Channels ▼
RSS

.NET

Debugging GPU Code in Microsoft C++ AMP


Visual Studio 2013 added many important new features for running general-purpose code on the GPU. The most important of these are the support for shared CPU/GPU memory and the improvements in debugging. In this article, the first in a two-part series, I provide a sample application that solves algorithms on the GPUs using Microsoft C++ AMP parallel technology and I demonstrate how to debug the code running on the GPU from inside Visual Studio.

The New C++ AMP Debugging Experience

When Microsoft introduced C++ AMP in Visual Studio 2012, the support for GPU debugging was limited to Windows 8 and Windows Server 2012 platforms. If you worked with previous Visual Studio versions, you already know that Microsoft reserves certain features to the most recent Windows version. The lack of support of previous Windows versions for GPU debugging was a big problem for C++ AMP and its popularity. Fortunately, Visual Studio 2013 added support for GPU debugging on both Windows 7 Service Pack 1 and Windows Server 2008 R2 Service Pack 1.

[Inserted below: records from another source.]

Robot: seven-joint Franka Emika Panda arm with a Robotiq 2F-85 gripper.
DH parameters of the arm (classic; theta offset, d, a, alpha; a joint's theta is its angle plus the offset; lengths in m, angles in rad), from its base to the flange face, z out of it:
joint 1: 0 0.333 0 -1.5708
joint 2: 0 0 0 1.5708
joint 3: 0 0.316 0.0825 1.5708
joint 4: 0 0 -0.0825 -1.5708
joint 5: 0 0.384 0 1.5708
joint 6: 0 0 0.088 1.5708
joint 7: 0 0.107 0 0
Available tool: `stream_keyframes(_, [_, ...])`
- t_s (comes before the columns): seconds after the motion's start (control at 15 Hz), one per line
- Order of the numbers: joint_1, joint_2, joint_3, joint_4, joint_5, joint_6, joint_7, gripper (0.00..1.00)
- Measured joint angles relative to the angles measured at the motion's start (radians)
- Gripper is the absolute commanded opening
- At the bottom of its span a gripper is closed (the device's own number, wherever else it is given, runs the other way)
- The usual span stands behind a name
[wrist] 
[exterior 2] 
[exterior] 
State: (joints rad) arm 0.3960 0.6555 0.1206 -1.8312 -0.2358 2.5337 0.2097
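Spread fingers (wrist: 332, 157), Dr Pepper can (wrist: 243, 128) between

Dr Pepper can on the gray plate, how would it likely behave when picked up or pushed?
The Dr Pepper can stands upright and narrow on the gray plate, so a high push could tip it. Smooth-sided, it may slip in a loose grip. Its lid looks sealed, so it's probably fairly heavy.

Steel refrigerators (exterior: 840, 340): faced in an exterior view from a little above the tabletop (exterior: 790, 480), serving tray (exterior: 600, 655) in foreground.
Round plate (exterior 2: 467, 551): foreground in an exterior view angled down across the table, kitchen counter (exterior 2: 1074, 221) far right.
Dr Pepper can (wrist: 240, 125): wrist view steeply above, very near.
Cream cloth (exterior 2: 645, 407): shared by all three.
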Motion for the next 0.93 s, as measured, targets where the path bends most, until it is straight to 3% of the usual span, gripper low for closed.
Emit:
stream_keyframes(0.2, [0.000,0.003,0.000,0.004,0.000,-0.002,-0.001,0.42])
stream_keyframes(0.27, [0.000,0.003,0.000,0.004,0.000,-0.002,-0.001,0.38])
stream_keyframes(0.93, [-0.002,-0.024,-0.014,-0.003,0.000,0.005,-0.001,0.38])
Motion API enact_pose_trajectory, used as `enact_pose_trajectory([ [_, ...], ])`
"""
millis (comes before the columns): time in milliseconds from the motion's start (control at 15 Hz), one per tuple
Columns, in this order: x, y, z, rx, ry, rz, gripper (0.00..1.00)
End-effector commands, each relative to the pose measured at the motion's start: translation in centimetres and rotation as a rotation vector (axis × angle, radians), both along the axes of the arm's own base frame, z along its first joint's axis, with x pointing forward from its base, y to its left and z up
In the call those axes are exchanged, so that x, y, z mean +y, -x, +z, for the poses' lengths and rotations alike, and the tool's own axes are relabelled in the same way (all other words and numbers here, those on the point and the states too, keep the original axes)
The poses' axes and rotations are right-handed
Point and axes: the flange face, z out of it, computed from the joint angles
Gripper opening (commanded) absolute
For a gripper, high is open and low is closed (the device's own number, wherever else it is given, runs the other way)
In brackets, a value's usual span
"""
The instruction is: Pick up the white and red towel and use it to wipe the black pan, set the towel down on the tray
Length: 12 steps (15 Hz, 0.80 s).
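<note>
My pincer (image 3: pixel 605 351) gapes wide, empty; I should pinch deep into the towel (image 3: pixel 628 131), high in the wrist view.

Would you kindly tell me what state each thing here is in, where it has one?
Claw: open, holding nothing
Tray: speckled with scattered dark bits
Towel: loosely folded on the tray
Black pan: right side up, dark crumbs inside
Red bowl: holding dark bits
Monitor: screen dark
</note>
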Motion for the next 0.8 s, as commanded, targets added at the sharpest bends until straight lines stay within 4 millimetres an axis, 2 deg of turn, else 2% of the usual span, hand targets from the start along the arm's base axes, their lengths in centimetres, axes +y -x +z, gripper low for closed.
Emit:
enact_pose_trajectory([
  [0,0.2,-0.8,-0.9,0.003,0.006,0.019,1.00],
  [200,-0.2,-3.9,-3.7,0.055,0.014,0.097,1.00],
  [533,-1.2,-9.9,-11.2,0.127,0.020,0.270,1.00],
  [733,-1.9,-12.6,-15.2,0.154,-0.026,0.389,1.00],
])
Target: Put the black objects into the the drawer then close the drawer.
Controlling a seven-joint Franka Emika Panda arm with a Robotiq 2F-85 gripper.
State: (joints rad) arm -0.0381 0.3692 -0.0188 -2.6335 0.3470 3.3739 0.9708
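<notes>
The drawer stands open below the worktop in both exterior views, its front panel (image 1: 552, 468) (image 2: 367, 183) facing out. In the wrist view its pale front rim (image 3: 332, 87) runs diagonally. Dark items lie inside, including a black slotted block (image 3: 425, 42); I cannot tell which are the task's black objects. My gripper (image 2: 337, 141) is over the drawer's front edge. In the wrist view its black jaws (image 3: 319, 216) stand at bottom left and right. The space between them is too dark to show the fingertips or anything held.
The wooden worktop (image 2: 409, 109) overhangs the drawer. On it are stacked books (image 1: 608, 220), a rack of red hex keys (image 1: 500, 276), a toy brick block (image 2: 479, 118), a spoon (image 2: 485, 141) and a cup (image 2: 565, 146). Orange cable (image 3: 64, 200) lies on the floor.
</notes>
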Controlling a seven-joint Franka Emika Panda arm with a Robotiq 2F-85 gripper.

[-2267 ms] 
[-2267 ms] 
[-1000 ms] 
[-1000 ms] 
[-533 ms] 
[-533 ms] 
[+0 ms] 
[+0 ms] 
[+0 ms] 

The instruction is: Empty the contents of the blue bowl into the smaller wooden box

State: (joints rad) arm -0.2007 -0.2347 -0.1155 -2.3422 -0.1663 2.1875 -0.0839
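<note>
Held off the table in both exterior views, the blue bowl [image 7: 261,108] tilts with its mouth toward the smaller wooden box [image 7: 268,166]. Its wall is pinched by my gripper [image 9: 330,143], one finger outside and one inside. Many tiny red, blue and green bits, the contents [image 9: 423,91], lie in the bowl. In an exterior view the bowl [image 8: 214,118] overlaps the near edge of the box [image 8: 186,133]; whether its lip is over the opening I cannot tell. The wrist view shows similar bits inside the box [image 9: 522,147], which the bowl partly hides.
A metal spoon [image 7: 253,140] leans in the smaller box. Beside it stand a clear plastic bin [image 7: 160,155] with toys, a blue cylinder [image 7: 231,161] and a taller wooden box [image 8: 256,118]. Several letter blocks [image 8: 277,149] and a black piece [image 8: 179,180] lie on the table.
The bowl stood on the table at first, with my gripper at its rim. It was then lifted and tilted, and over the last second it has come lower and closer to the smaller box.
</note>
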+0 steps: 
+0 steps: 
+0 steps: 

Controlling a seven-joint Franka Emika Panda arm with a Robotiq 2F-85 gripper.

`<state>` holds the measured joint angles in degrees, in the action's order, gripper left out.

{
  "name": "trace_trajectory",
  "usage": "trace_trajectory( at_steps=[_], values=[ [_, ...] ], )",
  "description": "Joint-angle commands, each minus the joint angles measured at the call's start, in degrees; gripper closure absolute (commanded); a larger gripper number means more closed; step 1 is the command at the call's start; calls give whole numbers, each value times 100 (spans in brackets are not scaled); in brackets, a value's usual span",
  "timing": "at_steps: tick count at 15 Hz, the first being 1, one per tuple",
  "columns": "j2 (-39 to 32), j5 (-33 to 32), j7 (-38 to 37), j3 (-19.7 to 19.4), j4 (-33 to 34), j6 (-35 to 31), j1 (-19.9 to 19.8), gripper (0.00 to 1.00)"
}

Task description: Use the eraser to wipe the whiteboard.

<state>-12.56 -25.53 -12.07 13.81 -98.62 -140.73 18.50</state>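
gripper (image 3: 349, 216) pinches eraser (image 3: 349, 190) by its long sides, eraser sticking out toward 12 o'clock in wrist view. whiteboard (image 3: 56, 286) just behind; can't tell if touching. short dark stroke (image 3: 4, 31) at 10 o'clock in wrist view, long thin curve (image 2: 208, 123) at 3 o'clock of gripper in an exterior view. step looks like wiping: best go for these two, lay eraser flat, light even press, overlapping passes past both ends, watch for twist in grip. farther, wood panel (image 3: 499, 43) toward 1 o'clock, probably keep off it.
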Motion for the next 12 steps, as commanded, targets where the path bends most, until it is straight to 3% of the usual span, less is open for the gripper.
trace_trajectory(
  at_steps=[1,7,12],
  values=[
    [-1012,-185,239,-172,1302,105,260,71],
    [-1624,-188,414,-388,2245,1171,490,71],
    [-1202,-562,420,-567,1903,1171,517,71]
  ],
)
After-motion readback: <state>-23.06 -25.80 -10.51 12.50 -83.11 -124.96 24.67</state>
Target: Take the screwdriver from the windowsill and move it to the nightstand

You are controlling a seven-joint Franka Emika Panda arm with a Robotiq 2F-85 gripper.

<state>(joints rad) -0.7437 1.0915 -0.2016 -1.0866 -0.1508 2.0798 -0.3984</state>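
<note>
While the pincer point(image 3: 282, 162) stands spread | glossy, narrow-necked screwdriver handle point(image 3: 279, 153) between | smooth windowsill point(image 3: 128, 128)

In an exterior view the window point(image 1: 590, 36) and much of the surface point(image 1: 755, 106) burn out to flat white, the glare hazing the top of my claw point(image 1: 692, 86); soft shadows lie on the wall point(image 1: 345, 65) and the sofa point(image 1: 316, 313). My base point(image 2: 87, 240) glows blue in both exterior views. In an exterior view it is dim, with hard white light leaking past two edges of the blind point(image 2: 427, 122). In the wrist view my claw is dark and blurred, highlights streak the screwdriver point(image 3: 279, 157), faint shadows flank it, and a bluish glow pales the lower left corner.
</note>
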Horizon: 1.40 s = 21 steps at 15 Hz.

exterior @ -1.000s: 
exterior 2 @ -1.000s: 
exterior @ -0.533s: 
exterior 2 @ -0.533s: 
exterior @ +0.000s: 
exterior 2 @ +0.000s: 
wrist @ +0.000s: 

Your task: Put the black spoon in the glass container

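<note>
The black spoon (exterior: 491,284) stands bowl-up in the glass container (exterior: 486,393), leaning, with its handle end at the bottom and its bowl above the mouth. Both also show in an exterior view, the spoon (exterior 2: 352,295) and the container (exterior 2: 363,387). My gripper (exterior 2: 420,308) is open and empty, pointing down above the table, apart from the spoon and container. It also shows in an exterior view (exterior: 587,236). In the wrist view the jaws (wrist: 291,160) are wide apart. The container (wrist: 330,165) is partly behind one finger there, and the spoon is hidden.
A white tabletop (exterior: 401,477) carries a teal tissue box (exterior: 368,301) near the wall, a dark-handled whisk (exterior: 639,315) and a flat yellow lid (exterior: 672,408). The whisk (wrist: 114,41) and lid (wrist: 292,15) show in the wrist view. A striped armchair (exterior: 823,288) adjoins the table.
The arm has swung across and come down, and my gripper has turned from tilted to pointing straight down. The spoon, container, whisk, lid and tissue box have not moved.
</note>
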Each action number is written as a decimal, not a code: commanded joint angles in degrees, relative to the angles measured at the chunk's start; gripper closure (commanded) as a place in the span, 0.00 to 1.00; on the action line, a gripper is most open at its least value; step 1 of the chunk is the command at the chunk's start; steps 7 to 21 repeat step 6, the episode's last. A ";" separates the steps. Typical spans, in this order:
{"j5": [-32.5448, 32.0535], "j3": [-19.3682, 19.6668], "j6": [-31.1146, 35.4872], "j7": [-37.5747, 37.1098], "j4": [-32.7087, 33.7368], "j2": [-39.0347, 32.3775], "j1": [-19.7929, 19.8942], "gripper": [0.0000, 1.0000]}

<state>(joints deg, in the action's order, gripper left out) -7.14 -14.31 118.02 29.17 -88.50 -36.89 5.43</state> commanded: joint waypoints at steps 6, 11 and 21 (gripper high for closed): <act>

That's great news because sometimes one of the big problems when moving to a newer Windows version is the lack of support for graphics hardware drivers that don't allow you to take full advantage of your existing GPUs. Thus, the reduced debugging experience in both Windows 7 and Windows Server 2008 R2 wasn't enabling a huge number of developers running on older versions of Windows to fully debug C++ AMP code.

There is still one specific feature that is only available on Windows 8.1: the side-by-side CPU/GPU debugging. Although the WARP (short for Windows Advanced Rasterization Platform) accelerator supports this mixed mode debugging only on Windows 8.1, you can still debug either CPU or GPU code per debugging instance on the other supported platforms. WARP is a high-speed, fully conformant software rasterizer, introduced with the Direct3D 11 runtime.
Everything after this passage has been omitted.